The TANF program — which helps poor families with children pay for living expenses such as rent, heat, utilities and personal care items — requires those receiving payments to be employed or looking for work. Nearly four million Americans currently receive TANF payments.
“The Obama administration through this waiver scheme are attempting to unilaterally disarm the legislative branch of the government,” Hatch said. “I have no intention of letting this stand. I will shortly be introducing legislation to halt this risky scheme to gut welfare reforms. I urge my colleagues on both sides of the aisle to stand with me.”
The Department of Health and Human Services (HHS) last week encouraged states to experiment with better ways to administer the program, informing officials that the department was willing to grant waivers to states that wished to opt-out of the work-requirement provision of the welfare law.
“When the Temporary Assistance to Needy Families (TANF) program was established as part of welfare reform in the 1990s, it was intended to give states flexibility to design effective programs to help parents move from welfare to work,” George Sheldon, acting assistant secretary for the Administration for Children and Families, said. “Today, however, Federal rules dictate mind-numbing details about how to run a welfare-to-work program. Most States and experts agree that these aren’t helpful.”

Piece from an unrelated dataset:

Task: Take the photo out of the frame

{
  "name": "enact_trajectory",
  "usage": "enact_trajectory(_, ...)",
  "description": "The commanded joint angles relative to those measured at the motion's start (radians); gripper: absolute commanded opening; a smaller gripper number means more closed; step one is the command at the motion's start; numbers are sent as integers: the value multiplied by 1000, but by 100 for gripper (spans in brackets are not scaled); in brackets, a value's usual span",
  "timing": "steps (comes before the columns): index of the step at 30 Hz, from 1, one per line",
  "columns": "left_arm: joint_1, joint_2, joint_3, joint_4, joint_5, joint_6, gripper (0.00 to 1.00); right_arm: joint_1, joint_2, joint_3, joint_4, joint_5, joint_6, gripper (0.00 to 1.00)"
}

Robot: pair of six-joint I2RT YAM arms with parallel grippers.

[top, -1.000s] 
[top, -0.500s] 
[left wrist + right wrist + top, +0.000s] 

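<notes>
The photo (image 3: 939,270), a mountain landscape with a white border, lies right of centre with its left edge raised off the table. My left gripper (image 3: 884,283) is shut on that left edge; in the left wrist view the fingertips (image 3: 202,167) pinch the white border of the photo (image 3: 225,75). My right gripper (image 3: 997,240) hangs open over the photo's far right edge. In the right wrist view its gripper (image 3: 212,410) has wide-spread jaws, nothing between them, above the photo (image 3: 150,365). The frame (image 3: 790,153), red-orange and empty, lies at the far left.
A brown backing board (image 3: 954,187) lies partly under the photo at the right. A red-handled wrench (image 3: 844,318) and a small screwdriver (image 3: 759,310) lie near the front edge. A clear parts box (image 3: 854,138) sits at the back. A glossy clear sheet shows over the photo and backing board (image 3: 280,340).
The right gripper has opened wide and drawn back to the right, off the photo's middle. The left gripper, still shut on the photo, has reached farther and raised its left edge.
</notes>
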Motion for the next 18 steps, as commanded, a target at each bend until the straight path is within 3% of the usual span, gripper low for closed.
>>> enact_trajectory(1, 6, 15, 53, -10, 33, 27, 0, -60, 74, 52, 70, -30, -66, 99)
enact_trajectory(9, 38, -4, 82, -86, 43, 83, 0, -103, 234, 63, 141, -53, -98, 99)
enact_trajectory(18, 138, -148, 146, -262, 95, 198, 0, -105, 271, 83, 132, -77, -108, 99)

Two states with Republican governors, Utah and Nevada, have already asked for waivers. California, Connecticut, and Minnesota have also asked about waivers, according to the HHS.
“The new policy we announced will allow states to test new, more effective ways to help parents successfully prepare for, find, and retain employment,” Sheldon added. “States can apply for waivers of federal requirements that get in their way. These waiver applications will be available for public review.”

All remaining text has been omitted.